The intent with the cluster merging step is to merge clusters that stem from the same gene family but were divided into several clusters during the main clustering step due to not sharing enough HCS. This is mainly necessary for noisy data where there are not enough shared HCS due to, for example, errors or sequencing artifacts. Additionally, HCS from new information in a cluster (SNPs or exons) could make a read pass the threshold $T2$ to be included in the cluster after it was visited in the initial clustering.
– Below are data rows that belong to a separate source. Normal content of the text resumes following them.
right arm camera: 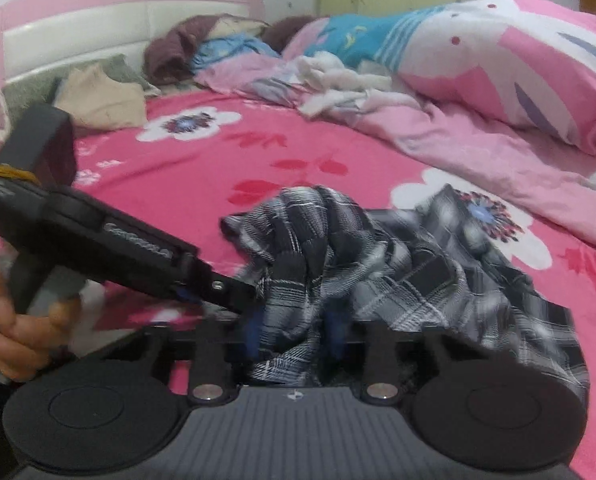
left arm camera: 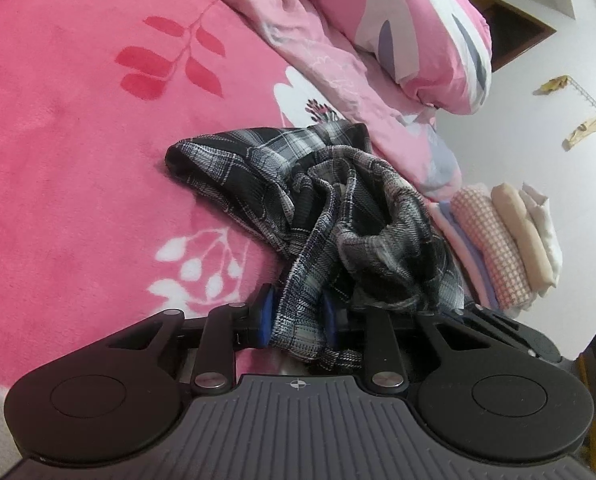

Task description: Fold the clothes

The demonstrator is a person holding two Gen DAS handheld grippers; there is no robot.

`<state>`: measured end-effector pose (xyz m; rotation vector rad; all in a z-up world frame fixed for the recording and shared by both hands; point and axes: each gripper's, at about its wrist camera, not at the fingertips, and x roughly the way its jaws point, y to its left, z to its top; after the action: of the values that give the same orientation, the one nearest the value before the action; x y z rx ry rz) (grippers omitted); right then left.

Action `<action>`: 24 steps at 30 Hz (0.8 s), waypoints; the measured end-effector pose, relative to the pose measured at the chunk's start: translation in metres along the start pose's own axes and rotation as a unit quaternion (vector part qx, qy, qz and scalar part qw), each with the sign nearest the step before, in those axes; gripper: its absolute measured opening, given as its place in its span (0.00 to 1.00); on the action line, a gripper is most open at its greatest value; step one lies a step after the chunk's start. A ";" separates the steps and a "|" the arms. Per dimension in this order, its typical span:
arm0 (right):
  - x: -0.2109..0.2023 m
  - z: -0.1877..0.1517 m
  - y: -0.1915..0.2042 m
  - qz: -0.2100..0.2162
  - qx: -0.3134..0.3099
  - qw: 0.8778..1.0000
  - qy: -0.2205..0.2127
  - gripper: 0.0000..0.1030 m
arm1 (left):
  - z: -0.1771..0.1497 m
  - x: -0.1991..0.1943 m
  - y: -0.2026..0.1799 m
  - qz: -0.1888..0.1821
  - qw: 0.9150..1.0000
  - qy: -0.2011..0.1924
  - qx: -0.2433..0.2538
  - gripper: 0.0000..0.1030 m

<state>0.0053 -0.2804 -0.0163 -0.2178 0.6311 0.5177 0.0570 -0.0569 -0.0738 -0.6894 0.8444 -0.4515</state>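
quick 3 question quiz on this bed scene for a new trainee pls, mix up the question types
1. True or false: the plaid garment lies flat and neatly folded.
2. What is between the left gripper's pads? A) plaid cloth B) a pillow C) nothing
3. Which view shows the stack of folded clothes?

Key: 1 false, it is bunched up on the pink blanket. 2 A; the right gripper pinches it too. 3 left wrist, beside the bed.
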 end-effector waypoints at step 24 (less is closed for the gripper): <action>-0.037 0.175 0.055 -0.095 -0.101 0.975 -0.174 0.05 | 0.047 -0.176 0.018 0.020 0.956 -0.290 0.033 0.02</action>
<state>0.0397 -0.1871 0.1423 -0.3667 0.2120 0.4205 -0.0083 0.0805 0.0276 -0.6912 0.2849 -0.2169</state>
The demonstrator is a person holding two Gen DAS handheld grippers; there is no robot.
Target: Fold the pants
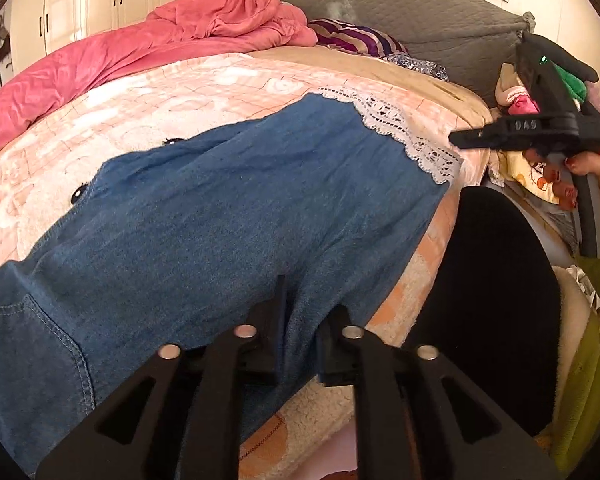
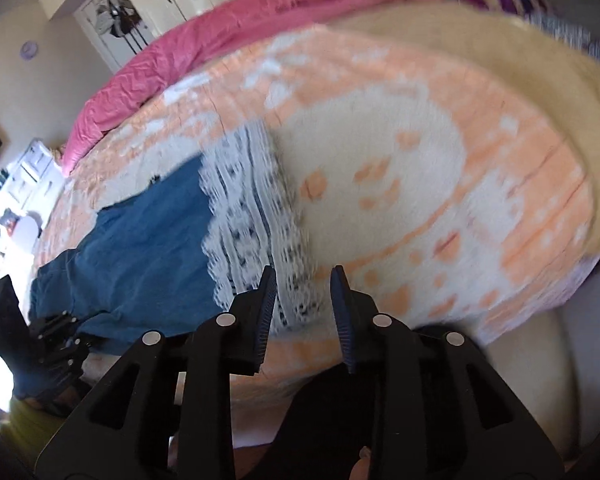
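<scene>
The blue denim pants (image 1: 228, 208) lie spread flat on my bed's peach blanket (image 1: 112, 108), white lace hem (image 1: 400, 136) toward the headboard side. My left tool (image 1: 300, 312) sits low over the pants near the bed's edge, its jaws narrowly apart with denim showing between them; I cannot tell whether it grips the cloth. My right tool (image 2: 304, 280) hangs with jaws apart and nothing between them, just in front of the lace hem. A pink quilt (image 1: 180, 36) is bunched along the far side.
</scene>
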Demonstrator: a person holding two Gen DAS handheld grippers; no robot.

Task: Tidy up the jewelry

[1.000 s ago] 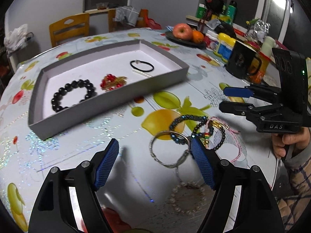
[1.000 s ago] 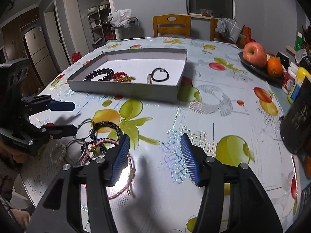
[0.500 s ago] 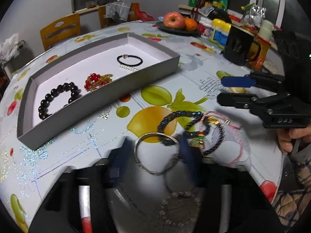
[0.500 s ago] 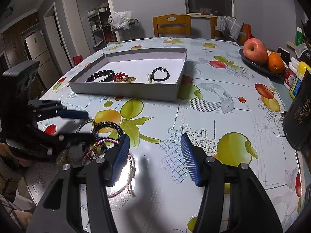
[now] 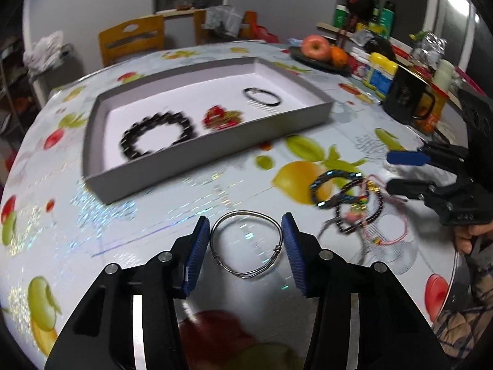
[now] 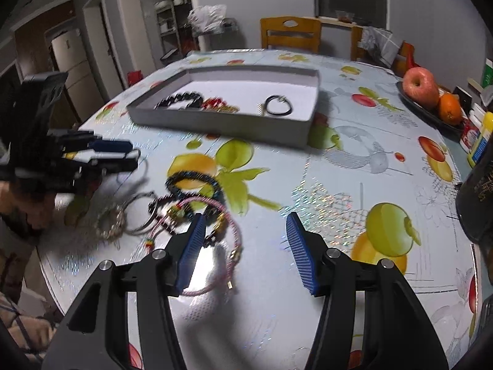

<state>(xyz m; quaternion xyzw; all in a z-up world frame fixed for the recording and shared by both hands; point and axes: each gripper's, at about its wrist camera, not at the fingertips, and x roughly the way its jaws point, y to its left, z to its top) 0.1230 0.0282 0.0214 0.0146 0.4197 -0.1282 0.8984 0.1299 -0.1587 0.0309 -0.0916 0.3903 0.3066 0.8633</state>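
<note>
My left gripper is shut on a silver wire bangle, which sits between the blue pads and is lifted off the table. A grey tray lies beyond it and holds a black bead bracelet, a red and gold piece and a black hair tie. A pile of bracelets lies to the right. My right gripper is open and empty, just right of that pile. The left gripper also shows in the right wrist view.
A black mug, jars and a fruit plate with an apple stand at the back right. A pearl-like bracelet and a metal ring lie at the table's near edge. Wooden chairs stand behind the table.
My left gripper has closed on the silver bangle and lifted it leftward, away from the pile. The right gripper has stayed open and nearly still.
</note>
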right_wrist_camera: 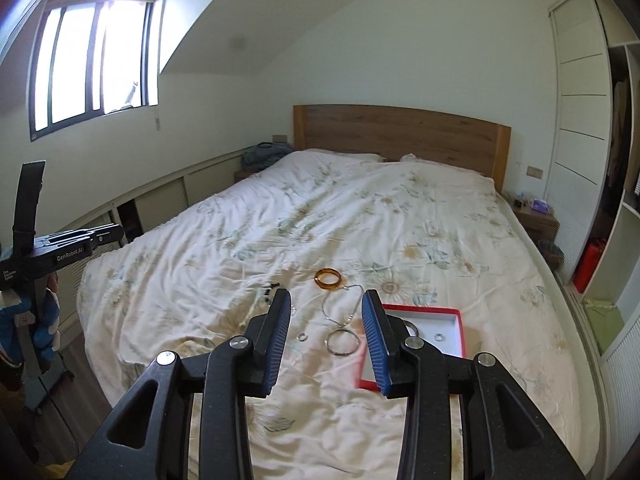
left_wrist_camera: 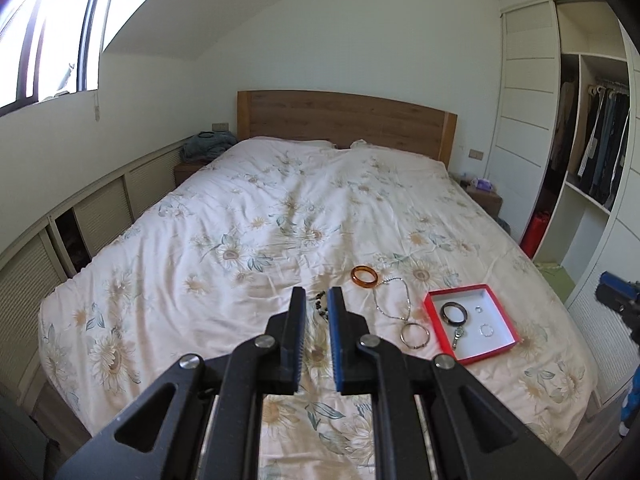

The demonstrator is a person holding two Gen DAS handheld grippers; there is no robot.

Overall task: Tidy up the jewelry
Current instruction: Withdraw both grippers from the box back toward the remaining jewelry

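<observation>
A red-rimmed white tray (left_wrist_camera: 433,312) lies on the bed and holds a dark bangle (left_wrist_camera: 454,313), a watch (left_wrist_camera: 458,335) and two small rings (left_wrist_camera: 486,330). Left of it lie an amber bangle (left_wrist_camera: 364,276), a silver chain necklace (left_wrist_camera: 394,304), a silver hoop (left_wrist_camera: 415,335) and dark beads (left_wrist_camera: 320,300). My left gripper (left_wrist_camera: 317,300) is open with a narrow gap, empty, above the beads. My right gripper (right_wrist_camera: 326,312) is wide open, empty, above the necklace (right_wrist_camera: 344,308) and hoop (right_wrist_camera: 343,342). The tray (right_wrist_camera: 460,332), amber bangle (right_wrist_camera: 328,279) and a small ring (right_wrist_camera: 303,336) show there too.
The floral duvet (left_wrist_camera: 260,240) covers a large bed with a wooden headboard (left_wrist_camera: 344,120). Low cabinets (left_wrist_camera: 100,216) line the left wall. An open wardrobe (left_wrist_camera: 592,152) stands at the right. Nightstands flank the headboard.
</observation>
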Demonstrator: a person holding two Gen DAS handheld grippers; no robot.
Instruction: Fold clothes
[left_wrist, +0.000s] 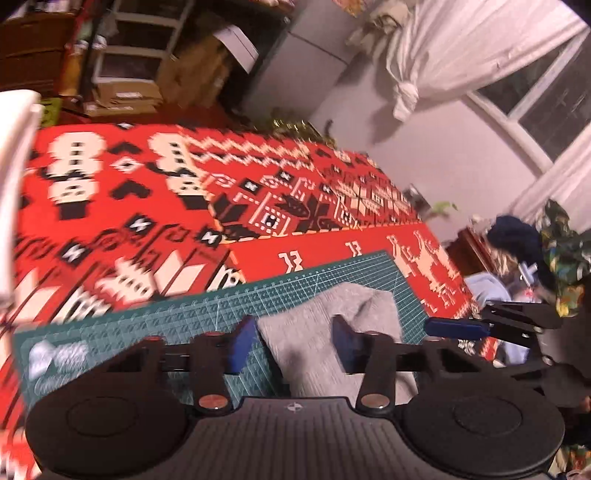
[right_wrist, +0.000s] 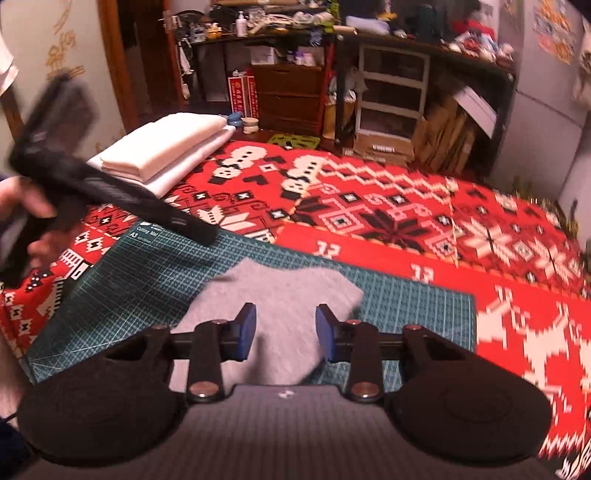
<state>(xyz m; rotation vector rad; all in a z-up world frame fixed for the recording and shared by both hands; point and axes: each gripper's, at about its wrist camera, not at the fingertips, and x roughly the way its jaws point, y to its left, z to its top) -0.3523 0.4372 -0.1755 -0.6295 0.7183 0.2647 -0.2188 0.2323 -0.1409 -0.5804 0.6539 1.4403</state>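
Note:
A folded grey cloth (left_wrist: 325, 317) lies on a green cutting mat (left_wrist: 155, 325) over a red patterned bedspread. In the left wrist view my left gripper (left_wrist: 294, 343) hovers above the cloth, open, its blue pads wide apart with nothing held. The right gripper's blue finger (left_wrist: 458, 328) pokes in from the right edge of the mat. In the right wrist view the grey cloth (right_wrist: 284, 295) rests flat on the mat (right_wrist: 406, 306) and my right gripper (right_wrist: 286, 334) is open over its near part. The left gripper (right_wrist: 92, 184), blurred, is held by a hand (right_wrist: 22, 206) above the mat's left corner.
A stack of folded white cloths (right_wrist: 166, 147) sits at the bed's far left corner. The red patterned bedspread (right_wrist: 406, 206) stretches beyond the mat. Shelves, drawers and cardboard boxes (right_wrist: 384, 144) stand behind the bed. A pile of clothes (left_wrist: 554, 251) lies off the bed's right side.

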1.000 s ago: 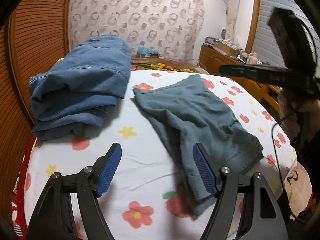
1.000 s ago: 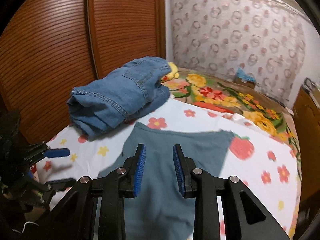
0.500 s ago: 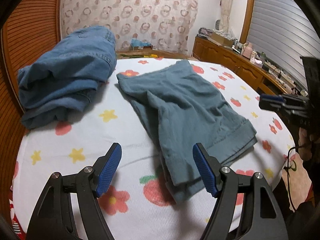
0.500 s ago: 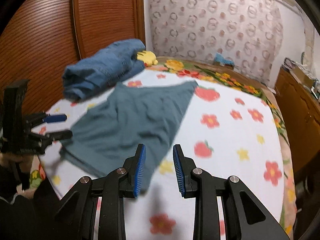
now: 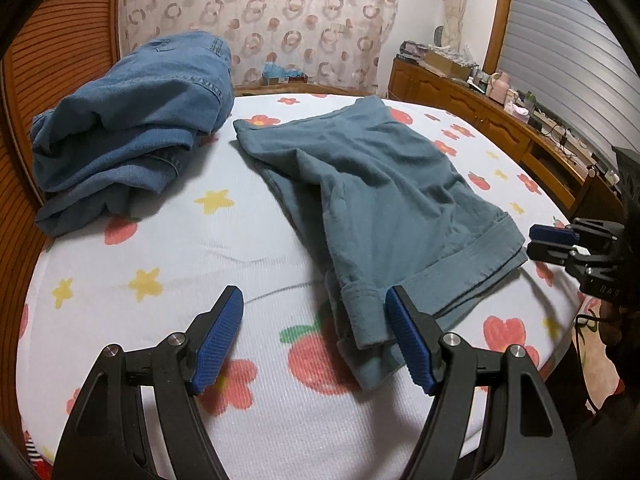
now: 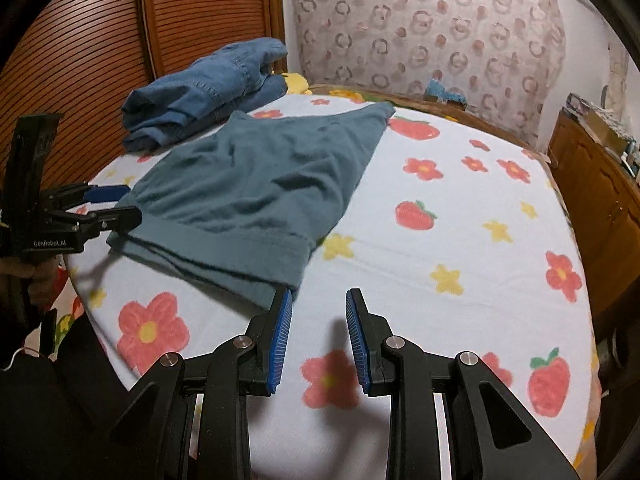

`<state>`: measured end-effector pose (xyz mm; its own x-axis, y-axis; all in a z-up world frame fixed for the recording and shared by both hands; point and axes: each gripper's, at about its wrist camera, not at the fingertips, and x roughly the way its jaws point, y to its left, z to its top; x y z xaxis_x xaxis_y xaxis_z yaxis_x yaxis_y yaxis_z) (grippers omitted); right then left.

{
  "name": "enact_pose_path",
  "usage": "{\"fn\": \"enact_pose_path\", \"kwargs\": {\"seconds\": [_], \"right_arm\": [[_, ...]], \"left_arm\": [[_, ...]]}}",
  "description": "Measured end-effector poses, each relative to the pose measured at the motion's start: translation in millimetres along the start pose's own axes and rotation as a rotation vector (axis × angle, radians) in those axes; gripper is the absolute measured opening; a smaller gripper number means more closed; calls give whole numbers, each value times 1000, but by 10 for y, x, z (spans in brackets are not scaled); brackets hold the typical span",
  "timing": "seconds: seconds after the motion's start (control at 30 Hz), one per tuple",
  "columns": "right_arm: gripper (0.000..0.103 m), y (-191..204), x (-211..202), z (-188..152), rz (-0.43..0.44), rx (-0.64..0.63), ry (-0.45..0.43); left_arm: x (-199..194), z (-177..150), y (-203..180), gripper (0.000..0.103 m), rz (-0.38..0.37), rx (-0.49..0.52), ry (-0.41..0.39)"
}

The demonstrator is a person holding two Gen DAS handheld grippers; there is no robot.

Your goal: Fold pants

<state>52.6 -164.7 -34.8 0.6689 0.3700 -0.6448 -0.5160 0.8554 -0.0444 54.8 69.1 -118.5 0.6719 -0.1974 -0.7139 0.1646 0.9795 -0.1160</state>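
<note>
Bedsheet with flower print fills both views; teal pants lie centre frame, apparently already halved leg over leg, cross fold likely still to do; folded jeans upper left; left gripper wide open at near hem corner; right gripper slightly open, empty, beside other corner.

Both handheld tools share one build. The left gripper and the right gripper are matte black plastic linkages with round silver screws at the pivots, their jaws faced with ribbed blue rubber. White lettering reading "GenRobot.AI" marks the left body in the right wrist view. A thin cable trails below it, beside a dark sleeve.
</note>
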Motion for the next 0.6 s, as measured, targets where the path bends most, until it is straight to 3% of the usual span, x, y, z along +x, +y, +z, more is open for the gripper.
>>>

2.3 Input, output, and implementation details

The input of our algorithm consists of long transcriptomic reads that have been generated by either PacBio or ONT sequencing and were pre-processed via a barcode removal tool, such as Pychopper version 2.5.0 (for ONT data) and Lima (for PacBio data) removing artificial concatamers and non-full-length reads. Similarly to isONclust, isONclust3 outputs a tab separated file, which indicates the mapping of each read to a cluster, as well as separate fastq files containing the reads per cluster.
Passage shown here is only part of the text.